What is needed:
When a line below contains the word "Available", copy that line.

Data for this task:

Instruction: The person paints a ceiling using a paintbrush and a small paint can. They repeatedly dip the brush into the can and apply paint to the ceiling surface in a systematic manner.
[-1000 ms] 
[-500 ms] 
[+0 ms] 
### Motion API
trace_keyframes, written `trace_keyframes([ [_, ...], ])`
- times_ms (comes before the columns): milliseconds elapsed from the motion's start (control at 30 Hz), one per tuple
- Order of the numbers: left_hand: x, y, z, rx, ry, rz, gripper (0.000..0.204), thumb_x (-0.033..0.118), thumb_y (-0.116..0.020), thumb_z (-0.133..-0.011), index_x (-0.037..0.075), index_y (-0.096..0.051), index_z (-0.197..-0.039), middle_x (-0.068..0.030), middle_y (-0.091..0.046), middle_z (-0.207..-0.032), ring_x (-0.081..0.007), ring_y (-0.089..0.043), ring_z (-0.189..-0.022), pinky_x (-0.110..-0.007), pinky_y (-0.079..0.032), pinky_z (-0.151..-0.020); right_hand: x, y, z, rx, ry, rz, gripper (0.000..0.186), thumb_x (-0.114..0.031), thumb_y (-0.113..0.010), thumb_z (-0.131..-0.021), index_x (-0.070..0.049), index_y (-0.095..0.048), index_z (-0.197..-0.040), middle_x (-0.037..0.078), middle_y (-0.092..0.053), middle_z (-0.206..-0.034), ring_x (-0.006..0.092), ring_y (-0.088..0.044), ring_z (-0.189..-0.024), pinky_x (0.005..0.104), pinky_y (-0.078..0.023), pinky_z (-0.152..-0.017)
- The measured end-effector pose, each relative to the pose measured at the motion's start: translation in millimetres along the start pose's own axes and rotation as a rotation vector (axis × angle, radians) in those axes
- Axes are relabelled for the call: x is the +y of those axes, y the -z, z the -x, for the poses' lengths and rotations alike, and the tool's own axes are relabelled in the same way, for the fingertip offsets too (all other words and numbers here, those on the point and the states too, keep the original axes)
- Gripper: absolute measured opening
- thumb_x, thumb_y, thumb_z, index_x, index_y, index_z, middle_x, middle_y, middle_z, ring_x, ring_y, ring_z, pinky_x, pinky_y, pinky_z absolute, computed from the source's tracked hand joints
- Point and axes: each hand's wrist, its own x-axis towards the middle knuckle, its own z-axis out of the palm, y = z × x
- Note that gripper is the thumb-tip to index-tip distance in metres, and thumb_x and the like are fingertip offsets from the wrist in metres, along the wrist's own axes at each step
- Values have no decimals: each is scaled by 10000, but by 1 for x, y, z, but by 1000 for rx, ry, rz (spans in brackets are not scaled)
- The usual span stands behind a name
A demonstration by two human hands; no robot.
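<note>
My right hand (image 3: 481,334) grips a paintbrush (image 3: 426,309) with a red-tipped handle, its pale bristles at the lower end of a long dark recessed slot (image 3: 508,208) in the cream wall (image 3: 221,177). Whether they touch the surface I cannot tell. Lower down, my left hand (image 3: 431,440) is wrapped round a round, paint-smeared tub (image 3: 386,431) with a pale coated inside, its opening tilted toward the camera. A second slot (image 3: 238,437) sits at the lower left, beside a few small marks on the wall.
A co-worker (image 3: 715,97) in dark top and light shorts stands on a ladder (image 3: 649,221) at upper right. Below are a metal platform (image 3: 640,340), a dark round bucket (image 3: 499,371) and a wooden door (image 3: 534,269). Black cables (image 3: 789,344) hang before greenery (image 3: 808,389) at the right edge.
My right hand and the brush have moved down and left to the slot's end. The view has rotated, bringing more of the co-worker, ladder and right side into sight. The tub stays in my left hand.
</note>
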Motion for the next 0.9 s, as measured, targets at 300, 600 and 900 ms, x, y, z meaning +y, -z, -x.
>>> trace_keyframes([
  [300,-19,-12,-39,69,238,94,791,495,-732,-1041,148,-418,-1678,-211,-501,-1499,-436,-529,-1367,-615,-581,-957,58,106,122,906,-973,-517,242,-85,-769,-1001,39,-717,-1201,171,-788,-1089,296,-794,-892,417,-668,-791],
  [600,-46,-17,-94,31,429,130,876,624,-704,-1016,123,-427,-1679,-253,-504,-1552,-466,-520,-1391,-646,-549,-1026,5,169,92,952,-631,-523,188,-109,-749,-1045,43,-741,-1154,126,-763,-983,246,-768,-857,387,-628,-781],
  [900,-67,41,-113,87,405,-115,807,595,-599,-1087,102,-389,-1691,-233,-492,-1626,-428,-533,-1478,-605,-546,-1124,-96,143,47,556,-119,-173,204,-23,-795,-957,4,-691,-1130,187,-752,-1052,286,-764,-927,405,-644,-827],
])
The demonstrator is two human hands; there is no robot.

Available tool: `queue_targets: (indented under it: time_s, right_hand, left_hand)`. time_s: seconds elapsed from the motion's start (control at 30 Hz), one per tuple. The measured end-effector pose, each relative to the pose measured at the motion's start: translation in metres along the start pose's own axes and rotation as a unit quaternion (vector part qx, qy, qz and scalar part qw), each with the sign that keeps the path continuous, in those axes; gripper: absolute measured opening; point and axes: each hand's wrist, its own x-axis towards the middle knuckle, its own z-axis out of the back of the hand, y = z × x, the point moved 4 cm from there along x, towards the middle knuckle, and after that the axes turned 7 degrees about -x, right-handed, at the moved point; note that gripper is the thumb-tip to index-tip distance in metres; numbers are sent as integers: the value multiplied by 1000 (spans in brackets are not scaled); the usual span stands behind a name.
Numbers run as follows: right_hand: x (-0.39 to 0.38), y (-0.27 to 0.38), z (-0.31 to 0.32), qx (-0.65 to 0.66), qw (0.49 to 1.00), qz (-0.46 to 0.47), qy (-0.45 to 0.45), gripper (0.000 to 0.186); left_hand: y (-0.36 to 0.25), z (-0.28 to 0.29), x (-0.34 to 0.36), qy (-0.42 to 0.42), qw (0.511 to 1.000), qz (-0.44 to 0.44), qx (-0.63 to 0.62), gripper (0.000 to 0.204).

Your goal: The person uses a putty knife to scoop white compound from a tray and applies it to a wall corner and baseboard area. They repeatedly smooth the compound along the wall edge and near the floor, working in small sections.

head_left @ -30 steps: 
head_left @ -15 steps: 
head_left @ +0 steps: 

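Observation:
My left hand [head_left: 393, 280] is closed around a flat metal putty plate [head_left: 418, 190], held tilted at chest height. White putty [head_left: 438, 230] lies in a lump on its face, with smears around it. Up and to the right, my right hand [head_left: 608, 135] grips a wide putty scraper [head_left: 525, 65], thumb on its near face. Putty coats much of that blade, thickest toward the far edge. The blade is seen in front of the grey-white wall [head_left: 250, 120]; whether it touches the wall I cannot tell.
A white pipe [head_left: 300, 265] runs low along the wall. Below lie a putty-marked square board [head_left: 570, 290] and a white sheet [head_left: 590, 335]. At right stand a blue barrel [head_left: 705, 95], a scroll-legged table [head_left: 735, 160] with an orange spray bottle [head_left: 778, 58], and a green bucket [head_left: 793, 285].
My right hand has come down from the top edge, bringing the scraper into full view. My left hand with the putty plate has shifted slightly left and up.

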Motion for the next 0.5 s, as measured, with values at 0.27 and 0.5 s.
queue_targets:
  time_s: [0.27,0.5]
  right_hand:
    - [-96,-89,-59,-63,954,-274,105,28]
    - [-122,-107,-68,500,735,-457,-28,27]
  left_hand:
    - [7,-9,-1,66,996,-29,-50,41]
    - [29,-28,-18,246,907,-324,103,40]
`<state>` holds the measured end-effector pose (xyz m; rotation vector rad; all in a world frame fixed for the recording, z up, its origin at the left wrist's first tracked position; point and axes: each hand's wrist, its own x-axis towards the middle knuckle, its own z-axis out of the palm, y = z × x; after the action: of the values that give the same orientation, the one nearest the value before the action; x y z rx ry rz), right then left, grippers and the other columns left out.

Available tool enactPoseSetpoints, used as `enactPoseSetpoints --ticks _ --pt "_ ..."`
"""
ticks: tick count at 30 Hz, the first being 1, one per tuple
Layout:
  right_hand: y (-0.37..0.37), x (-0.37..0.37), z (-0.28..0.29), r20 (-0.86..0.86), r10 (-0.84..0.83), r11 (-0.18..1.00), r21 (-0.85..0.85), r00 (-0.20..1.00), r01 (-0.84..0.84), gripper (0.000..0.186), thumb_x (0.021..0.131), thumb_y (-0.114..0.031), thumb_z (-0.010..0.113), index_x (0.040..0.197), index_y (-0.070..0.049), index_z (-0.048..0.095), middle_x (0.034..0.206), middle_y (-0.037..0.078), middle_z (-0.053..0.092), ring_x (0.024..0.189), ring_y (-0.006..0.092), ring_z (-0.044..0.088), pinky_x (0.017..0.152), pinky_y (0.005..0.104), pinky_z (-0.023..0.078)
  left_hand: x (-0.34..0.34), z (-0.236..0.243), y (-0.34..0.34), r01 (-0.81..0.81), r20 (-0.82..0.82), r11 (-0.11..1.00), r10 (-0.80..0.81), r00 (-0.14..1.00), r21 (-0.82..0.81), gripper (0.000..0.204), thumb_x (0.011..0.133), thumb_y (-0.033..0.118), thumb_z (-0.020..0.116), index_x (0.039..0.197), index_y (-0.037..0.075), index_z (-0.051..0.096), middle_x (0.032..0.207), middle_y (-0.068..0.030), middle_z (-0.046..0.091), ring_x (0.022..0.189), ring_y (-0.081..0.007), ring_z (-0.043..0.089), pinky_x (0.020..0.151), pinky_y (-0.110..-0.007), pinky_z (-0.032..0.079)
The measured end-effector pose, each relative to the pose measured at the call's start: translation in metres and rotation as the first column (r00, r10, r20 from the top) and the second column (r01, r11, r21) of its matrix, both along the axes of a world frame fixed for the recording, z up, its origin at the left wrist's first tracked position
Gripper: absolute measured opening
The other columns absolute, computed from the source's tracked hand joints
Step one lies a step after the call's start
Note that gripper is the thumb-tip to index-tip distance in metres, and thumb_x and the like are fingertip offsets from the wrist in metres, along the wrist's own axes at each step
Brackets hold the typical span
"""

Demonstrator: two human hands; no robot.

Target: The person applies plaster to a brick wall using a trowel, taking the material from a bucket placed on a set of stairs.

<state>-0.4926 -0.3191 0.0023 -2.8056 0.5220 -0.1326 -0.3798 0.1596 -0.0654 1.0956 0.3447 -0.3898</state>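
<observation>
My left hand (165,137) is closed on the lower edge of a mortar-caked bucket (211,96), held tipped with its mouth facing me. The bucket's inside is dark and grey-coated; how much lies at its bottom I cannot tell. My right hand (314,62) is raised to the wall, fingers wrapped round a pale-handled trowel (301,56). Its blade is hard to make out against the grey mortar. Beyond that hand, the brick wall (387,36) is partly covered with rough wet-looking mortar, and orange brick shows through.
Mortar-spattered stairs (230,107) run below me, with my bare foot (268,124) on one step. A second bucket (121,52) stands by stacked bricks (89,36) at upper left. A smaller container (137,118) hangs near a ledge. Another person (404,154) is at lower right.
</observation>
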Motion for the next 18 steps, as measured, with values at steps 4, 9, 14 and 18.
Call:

Task solution:
Available tool: `queue_targets: (indented under it: time_s, right_hand, left_hand)`. time_s: seconds elapsed from the motion's start (control at 30 Hz), one per tuple. The measured end-effector pose, each relative to the pose measured at the motion's start: translation in metres along the start pose's own axes and rotation as a unit quaternion (vector part qx, qy, qz and scalar part qw), each with the sign that keeps the path continuous, in those axes; gripper: absolute measured opening; point and axes: each hand's wrist, its own x-axis towards the middle knuckle, its own z-axis out of the back of the hand, y = z × x, the point moved 4 cm from there along x, towards the middle knuckle, and after that the axes turned 7 degrees about -x, right-handed, at the moved point; note that gripper is the thumb-tip to index-tip distance in metres; numbers are sent as integers: the value multiplied by 1000 (spans in brackets are not scaled); the usual span stands behind a name.
Available tool enactPoseSetpoints, used as `enactPoseSetpoints --ticks _ --pt "_ ..."`

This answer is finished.